What does Kubernetes do and when should you use it? – CloudSavvy IT



Kubernetes service

Kubernetes is a tool that handles all moving parts behind running apps in containers like Docker. This makes it easy to scale your application, as your server infrastructure is separate from the code running on it.

What does Kubernetes do?

Kubernetes is often mentioned along with Docker, but they each perform different tasks. Docker packages applications and all their dependencies in single files, so-called container images, which can be run on a server without any manual configuration. The Docker engine is similar to a virtual machine, but is much narrower and more performance, designed simply to run a single application in an isolated environment.

Kubernetes is an orchestration engine and provides a platform for running Docker images. It supports the use of Docker images, as they are by far the most popular container format. Containers allow your code to be deployed very easily without worrying about the server being configured to run the code properly.

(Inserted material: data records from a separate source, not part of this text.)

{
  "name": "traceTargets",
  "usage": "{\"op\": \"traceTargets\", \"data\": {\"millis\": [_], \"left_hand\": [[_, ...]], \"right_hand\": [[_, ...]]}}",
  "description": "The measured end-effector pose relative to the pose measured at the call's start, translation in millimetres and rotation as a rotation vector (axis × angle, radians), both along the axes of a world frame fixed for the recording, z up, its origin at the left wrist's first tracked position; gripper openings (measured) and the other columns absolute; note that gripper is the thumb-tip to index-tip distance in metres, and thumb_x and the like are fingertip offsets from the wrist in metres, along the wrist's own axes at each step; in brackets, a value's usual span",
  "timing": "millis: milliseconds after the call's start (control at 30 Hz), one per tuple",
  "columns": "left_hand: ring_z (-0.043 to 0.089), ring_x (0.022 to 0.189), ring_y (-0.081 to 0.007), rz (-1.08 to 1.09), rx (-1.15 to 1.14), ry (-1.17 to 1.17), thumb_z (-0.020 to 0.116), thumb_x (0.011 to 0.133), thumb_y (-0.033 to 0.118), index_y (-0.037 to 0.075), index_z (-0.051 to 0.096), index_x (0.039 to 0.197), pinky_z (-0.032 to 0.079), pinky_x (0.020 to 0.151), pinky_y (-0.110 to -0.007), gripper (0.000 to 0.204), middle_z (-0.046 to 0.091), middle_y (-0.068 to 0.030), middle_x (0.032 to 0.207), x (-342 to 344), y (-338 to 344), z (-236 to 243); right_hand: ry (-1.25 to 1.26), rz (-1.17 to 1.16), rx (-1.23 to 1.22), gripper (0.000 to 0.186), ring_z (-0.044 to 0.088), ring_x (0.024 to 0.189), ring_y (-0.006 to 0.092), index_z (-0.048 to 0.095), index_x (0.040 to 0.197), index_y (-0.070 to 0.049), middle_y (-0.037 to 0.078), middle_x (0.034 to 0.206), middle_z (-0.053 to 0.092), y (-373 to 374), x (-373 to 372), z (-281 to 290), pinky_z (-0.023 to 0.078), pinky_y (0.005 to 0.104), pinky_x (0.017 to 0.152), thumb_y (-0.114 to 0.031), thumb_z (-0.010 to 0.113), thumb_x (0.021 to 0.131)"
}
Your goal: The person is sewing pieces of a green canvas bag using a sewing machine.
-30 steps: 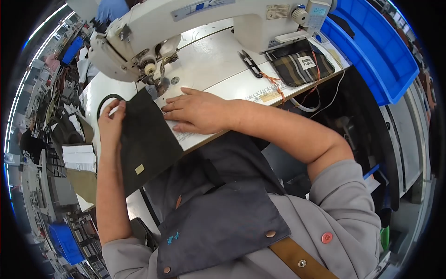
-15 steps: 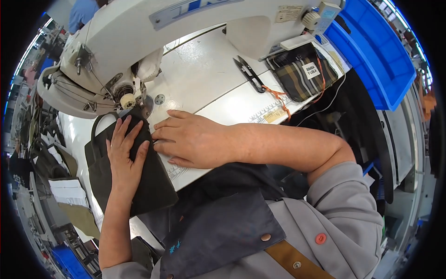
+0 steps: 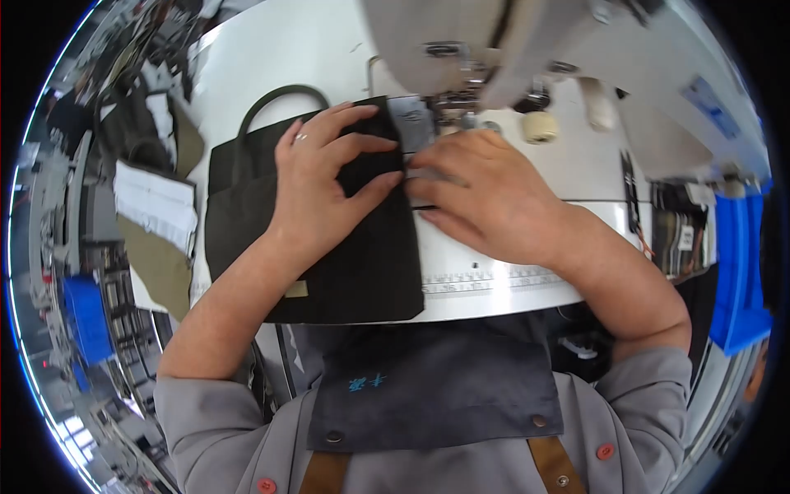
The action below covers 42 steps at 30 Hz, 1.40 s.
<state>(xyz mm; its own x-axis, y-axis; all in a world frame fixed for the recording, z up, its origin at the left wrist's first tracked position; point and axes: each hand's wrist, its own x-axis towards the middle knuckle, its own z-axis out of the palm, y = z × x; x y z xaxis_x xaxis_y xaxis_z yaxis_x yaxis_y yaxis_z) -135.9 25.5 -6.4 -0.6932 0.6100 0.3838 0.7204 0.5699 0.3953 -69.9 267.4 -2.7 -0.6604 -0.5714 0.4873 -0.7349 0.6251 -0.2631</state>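
My left hand (image 3: pixel 317 189), a ring on one finger, lies with spread fingers on a dark olive fabric panel (image 3: pixel 354 272) with a looped handle (image 3: pixel 284 92) and a small pale patch (image 3: pixel 296 288). My right hand (image 3: pixel 485 193) is beside the panel's right edge on the white table, fingers slightly curled and apart, with motion blur at their tips. The panel's top right corner lies by the metal needle plate (image 3: pixel 410 123) under the sewing machine (image 3: pixel 510 37). Whether the right fingertips touch the fabric is hard to tell.
A cream spool-like part (image 3: pixel 539 128) sits near the machine head. Black snips (image 3: pixel 629 189), a plaid pouch (image 3: pixel 679 230) and a blue bin (image 3: pixel 732 272) are at right. Fabric pieces with white sheets (image 3: pixel 152 206) lie at left. A printed ruler (image 3: pixel 485 276) runs along the front edge.
My left hand has gone from pinching the panel's upper edge to lying spread on it. The panel has shifted up to the machine, my right hand beside it. The camera view has turned.
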Motion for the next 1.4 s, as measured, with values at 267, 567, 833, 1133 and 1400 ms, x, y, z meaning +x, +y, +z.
{"op": "traceTargets", "data": {"millis": [267,567,833,1133,1400], "left_hand": [[0.061,0.115,-0.0298,0.068,0.118,-0.161,0.083,0.08,0.013,0.009,0.077,0.093,0.046,0.098,-0.043,0.015,0.065,-0.0091,0.128,0,8,5],[0.055,0.126,-0.0313,0.004,0.088,-0.231,0.08,0.084,0.009,0.005,0.07,0.091,0.043,0.107,-0.042,0.013,0.059,-0.0114,0.137,34,22,11],[0.052,0.128,-0.033,-0.007,0.045,-0.201,0.076,0.085,0.011,0.005,0.068,0.09,0.037,0.105,-0.049,0.011,0.057,-0.0131,0.136,34,22,7],[0.051,0.129,-0.0333,0.047,-0.026,-0.1,0.073,0.084,0.012,0.006,0.064,0.091,0.035,0.107,-0.049,0.012,0.056,-0.0129,0.135,39,26,5],[0.056,0.125,-0.0308,-0.045,0.107,-0.214,0.076,0.084,0.01,0.007,0.071,0.09,0.043,0.103,-0.045,0.009,0.059,-0.0115,0.136,25,13,6]], "right_hand": [[-0.082,-0.002,0.0,0.031,0.06,0.107,0.0237,0.074,0.107,-0.011,0.004,0.111,0.064,0,3,3,0.05,0.04,0.084,-0.018,0.082,0.078],[-0.062,-0.009,-0.061,0.019,0.065,0.079,0.0261,0.078,0.097,-0.011,0.004,0.09,0.064,17,-12,-2,0.049,0.0413,0.07,-0.009,0.075,0.078],[-0.079,0.004,-0.067,0.023,0.064,0.078,0.0255,0.082,0.093,-0.014,0.005,0.087,0.063,19,-16,-1,0.05,0.0421,0.07,-0.004,0.069,0.077],[-0.159,0.029,-0.119,0.022,0.067,0.082,0.0262,0.082,0.093,-0.013,0.006,0.09,0.066,23,-21,-4,0.053,0.0418,0.074,-0.006,0.067,0.077],[-0.152,-0.001,-0.1,0.024,0.067,0.082,0.0271,0.082,0.094,-0.015,0.006,0.087,0.066,22,-21,-3,0.054,0.0424,0.074,-0.006,0.067,0.078]]}}
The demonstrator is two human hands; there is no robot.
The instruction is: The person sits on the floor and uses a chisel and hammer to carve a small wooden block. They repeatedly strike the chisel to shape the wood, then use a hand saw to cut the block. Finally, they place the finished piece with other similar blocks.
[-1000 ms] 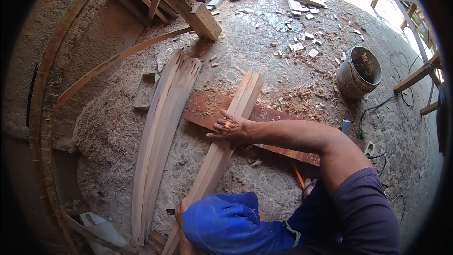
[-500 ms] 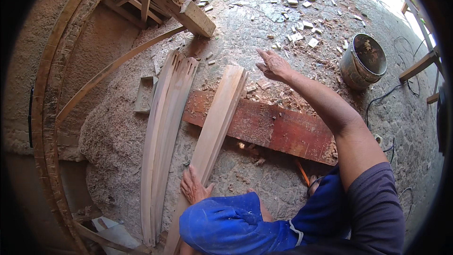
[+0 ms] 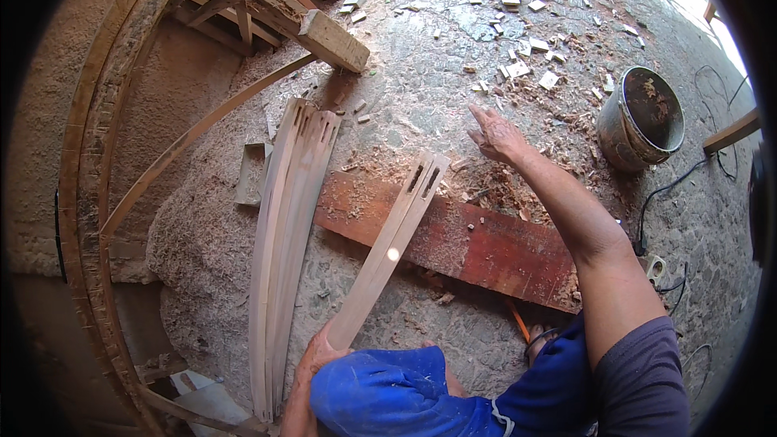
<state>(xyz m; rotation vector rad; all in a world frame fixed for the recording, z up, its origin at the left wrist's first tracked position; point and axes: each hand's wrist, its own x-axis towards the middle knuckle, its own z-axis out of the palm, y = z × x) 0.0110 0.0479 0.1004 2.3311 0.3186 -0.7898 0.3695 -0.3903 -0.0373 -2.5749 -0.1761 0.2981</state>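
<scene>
A pair of pale, slotted wooden pieces [image 3: 385, 252] lies side by side, slanting across a reddish plank [image 3: 356, 194]. Dark mortise slots show near their far ends. My left hand [image 3: 325, 341] grips them low down, beside my knee; its fingers are mostly hidden under and behind the wood. My right hand [image 3: 498, 136] is held out beyond the far ends, above the shavings, with fingers stretched and nothing in them. To the left rests a bundle of similar long, slightly curved wooden pieces [image 3: 279, 275], also slotted at the far end.
A dirty bucket [image 3: 641, 119] stands at the right near a black cable and socket [image 3: 652, 265]. Offcuts [image 3: 518, 70] and shavings litter the far floor. A timber frame [image 3: 332, 40] and curved strips [image 3: 202, 125] stand on the left. A small open box [image 3: 253, 172] sits beside the bundle.
The wooden pair has been turned, so its slotted faces now show, and its far end has swung right. My left hand has shifted down and around the wood. My right hand stays outstretched.
</scene>
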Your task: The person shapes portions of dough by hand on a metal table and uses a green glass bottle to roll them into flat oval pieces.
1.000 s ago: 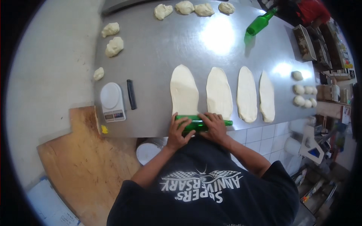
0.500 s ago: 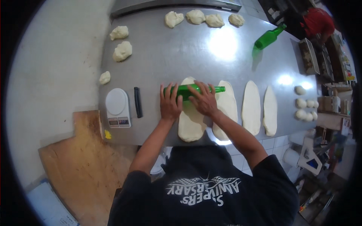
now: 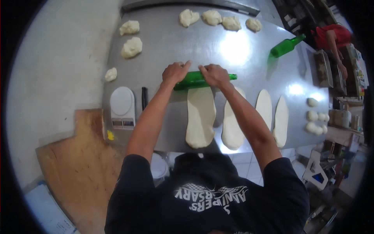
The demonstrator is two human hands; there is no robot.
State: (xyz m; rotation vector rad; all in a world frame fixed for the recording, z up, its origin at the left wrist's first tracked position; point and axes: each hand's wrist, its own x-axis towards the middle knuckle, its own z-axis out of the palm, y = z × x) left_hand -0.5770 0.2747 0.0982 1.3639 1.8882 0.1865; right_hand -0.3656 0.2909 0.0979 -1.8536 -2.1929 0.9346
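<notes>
A green glass bottle lies sideways across the far end of a long flattened dough strip. My left hand is closed over the bottle's base end. Nearer the neck, my right hand curls over it too, its fingers partly hidden. To the right lies a second dough strip, partly covered by my right forearm. Two narrower strips, a third one and a fourth-side thin one, lie farther right.
Rough dough lumps line the steel table's far and left edges. A white kitchen scale and a black bar-shaped tool sit left. Another green bottle lies far right, above small dough balls. A person in red stands beyond.
Both hands have pushed the bottle away from me to the strip's far end, and my fingers now curl over it. The strip looks longer. The person in red reaches an arm forward.
</notes>
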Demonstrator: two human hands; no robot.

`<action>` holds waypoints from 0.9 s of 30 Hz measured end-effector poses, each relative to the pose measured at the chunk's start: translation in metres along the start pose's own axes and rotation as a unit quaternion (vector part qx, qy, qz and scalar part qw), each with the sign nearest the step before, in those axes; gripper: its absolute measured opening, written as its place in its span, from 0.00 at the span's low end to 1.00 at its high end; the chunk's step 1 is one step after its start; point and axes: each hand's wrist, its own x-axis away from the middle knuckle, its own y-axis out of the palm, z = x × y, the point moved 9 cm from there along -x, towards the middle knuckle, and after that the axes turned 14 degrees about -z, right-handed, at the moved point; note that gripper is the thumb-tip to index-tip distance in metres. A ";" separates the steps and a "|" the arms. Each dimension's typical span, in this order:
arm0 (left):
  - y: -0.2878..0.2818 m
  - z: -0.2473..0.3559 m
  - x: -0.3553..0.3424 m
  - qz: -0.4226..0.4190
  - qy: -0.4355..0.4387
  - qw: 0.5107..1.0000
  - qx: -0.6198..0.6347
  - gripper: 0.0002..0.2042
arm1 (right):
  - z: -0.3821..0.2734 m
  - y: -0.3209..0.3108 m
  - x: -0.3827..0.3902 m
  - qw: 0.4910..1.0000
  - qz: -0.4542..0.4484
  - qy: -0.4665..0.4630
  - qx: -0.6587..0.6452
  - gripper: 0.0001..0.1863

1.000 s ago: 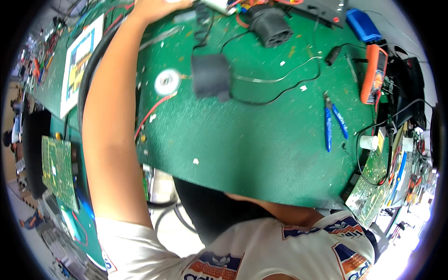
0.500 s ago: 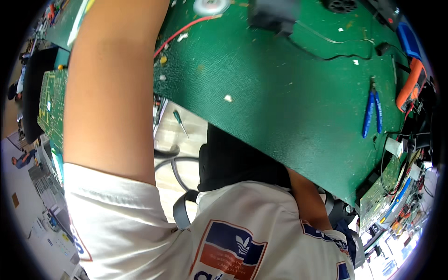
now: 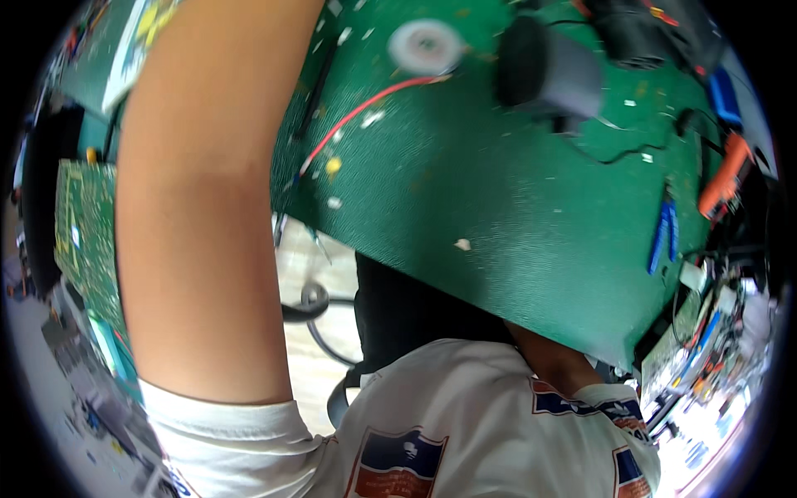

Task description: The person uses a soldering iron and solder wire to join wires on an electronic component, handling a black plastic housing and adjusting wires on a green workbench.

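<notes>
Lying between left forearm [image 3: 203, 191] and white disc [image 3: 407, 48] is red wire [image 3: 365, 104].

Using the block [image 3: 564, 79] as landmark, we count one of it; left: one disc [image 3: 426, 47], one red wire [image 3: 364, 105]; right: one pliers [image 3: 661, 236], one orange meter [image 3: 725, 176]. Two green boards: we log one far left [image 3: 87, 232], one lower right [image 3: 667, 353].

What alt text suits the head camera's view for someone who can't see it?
A person's bare left arm stretches up over a green table; both hands are out of view. A white disc, a red wire, a dark grey object and blue pliers sit there.
</notes>
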 end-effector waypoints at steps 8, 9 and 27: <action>0.005 -0.009 0.008 0.002 -0.099 0.995 -0.033 0.39 | -0.008 0.006 0.028 0.999 0.022 0.015 0.022 0.16; 0.001 -0.011 0.009 0.015 -0.102 0.994 -0.047 0.39 | -0.012 0.006 0.031 0.999 0.027 0.016 0.021 0.16; -0.012 0.012 0.023 0.064 -0.053 0.994 -0.068 0.36 | -0.108 0.053 0.094 0.900 -0.335 -0.069 -0.270 0.20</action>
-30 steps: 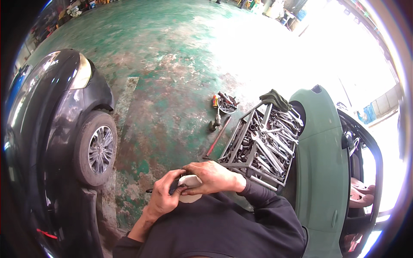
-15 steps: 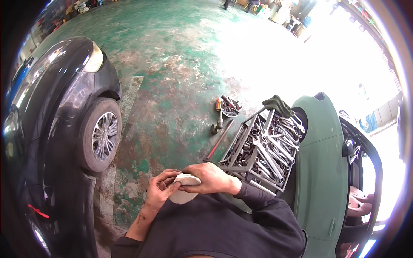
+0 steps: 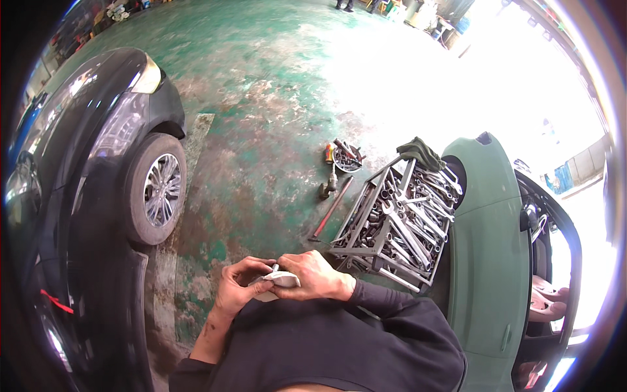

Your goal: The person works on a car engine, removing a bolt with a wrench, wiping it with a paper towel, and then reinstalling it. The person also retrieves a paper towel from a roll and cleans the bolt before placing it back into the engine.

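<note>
Close in front of my body, both hands meet around a small white, rounded thing (image 3: 283, 279) that looks folded or pouch-like; I cannot make out its kind. My left hand (image 3: 236, 285) pinches its left end, with the thumb on top and the fingers curled. Wrapped over its right side is my right hand (image 3: 315, 274), fingers closed and knuckles up. A small pale tip (image 3: 275, 267) shows between the hands above the white thing. Below it a beige part is mostly hidden by the dark shirt.
Wrenches (image 3: 406, 233) and sockets crowd a grey metal cart (image 3: 375, 251) with a dark cloth (image 3: 421, 153) on its corner. A round tray of tools (image 3: 347, 159) and a red-ended bar (image 3: 330, 212) lie on the floor. A black car (image 3: 108, 150) stands left, a green one (image 3: 486, 242) right.
The white thing has tilted and less of its beige lower part shows. A small pale tip has come into sight between my fingers. My hands stay together.
</note>
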Action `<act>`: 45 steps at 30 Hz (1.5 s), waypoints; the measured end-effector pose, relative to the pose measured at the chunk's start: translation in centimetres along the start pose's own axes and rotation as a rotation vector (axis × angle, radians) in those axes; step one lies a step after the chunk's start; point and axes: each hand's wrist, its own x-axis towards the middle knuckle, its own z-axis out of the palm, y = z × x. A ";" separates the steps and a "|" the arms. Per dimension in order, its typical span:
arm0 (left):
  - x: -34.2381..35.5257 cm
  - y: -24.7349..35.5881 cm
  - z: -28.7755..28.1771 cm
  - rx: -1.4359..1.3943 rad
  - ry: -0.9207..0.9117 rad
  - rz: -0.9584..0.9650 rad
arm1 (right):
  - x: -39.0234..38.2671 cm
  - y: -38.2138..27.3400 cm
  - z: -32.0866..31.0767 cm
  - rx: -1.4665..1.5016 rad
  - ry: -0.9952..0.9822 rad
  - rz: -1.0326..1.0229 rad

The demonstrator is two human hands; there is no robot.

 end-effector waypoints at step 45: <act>-7.6 2.7 -5.9 0.682 0.354 0.558 | 10.5 -1.1 6.7 0.378 -0.147 -0.616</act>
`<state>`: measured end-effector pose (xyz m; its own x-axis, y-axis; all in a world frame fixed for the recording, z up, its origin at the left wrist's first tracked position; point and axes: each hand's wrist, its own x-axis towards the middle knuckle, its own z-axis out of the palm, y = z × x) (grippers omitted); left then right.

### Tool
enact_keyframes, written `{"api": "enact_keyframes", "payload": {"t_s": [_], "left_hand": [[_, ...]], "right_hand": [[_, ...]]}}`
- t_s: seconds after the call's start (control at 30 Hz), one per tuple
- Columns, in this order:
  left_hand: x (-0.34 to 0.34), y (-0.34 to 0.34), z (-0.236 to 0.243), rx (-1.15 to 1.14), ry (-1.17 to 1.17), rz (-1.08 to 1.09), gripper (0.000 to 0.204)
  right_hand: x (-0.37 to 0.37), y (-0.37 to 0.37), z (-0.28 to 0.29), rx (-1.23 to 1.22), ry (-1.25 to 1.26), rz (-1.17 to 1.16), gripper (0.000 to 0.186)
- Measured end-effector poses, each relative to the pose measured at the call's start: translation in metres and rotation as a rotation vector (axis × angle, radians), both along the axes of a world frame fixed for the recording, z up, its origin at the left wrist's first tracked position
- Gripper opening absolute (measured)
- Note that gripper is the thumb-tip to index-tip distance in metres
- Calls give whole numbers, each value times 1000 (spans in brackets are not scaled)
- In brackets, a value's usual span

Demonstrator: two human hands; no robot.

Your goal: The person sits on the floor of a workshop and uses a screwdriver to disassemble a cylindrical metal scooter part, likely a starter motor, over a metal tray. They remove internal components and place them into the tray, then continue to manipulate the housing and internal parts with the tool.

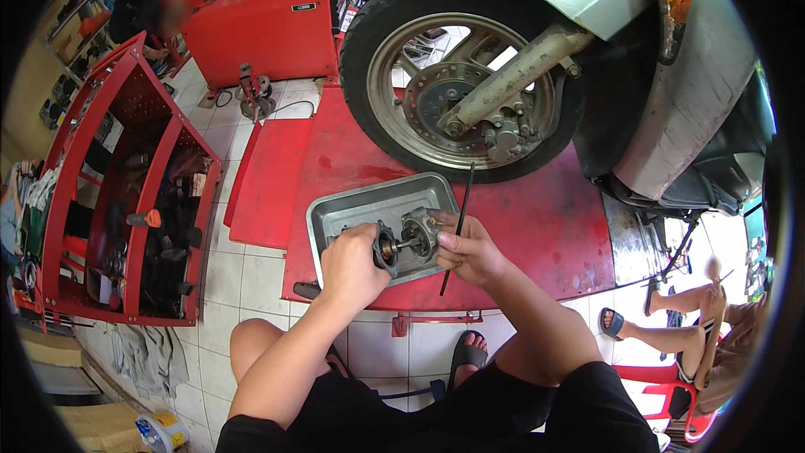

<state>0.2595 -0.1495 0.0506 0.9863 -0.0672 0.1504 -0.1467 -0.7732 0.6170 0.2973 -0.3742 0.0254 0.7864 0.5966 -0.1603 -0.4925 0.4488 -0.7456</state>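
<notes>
Over a grey metal tray (pixel 342 201), my two hands hold two parts of a small mechanical assembly. My left hand (pixel 354 267) is closed round a dark round metal housing (pixel 386 250), its open side facing right. A short metal shaft (pixel 408 244) bridges the gap between the parts. In my right hand (pixel 471 250) is a grey cast metal cover (pixel 420 232), gripped by its right side. The same hand also keeps a thin black rod (pixel 464 210) against the fingers, slanting upright. My fingers and palms hide the outer sides of both parts.
Beyond the tray, a motorbike's front wheel (pixel 356 59) stands on a red lift platform (pixel 537 235). A red tool cart (pixel 142 193) is at left, a red cabinet (pixel 260 33) at the back. One person (pixel 729 344) sits at right; another (pixel 142 17) is at far left.
</notes>
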Motion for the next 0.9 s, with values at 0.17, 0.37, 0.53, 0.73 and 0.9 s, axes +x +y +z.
{"api": "enact_keyframes", "payload": {"t_s": [0.17, 0.37, 0.53, 0.73, 0.9], "left_hand": [[1, -5, 2, 28, 91, -7, 26], [4, -7, -4, -32, 45, -55, 29], [8, -7, -11, -206, 30, -151, 32], [5, -9, -17, -257, 63, -228, 36], [4, -7, -20, -205, 86, -293, 37]], "right_hand": [[-11, 8, 20, -410, -388, -79, 67], [-14, 9, 22, -652, -866, -154, 75], [-13, 7, 32, -700, -954, -131, 75], [-17, 4, 38, -667, -952, 20, 66], [-19, 0, 28, -694, -1097, 7, 65]]}}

A master Kubernetes server handles a cluster of worker nodes. These worker nodes can run any number of containers packed in Kubernetes Pods. The master server handles the distribution of Pods on worker nodes and tries to maintain a set of configuration. If your application encounters more traffic, Kubernetes may provide more resources, and if one of your servers encounters problems, Kubernetes may move Pods on that server to the rest of the network while you fix the problem.

The Master Kubernetes server handles a cluster of worker nodes running any number of containers, packaged in Kubernetes Pods.
Kubernetes worker nodes, with several pods running on them.

But while Kubernetes provides many features in a PaaS (Platform as a Service) system, it does not provide any hardware. Kubernetes is pure software and is open source. PaaS systems such as AWS EKS are built on top of Kubernetes and in many cases offer the ability to provide more resources for themselves (automatic scaling).

Why use Kubernetes?

Kubernetes brings all the benefits of Docker and containerization in general. Containers help keep your code organized and managed, with all the dependencies in one place. Your code will run the same in a development and test environment as it does in production, no surprises.

The Docker images running on the Kubernetes platform are separate from the platform itself and have no idea that they are running in Kubernetes pods. This disconnection of applications from infrastructure makes Kubernetes extremely powerful as a replacement for your existing distribution cycle. You do not have to worry about whether your code will run properly on your servers.

A fast development cycle puts more pressure on your Ops team to worry about actually running your code. If you have trouble managing the installation and configuration of your app across your servers every time your code needs updating, Kubernetes can do it much faster.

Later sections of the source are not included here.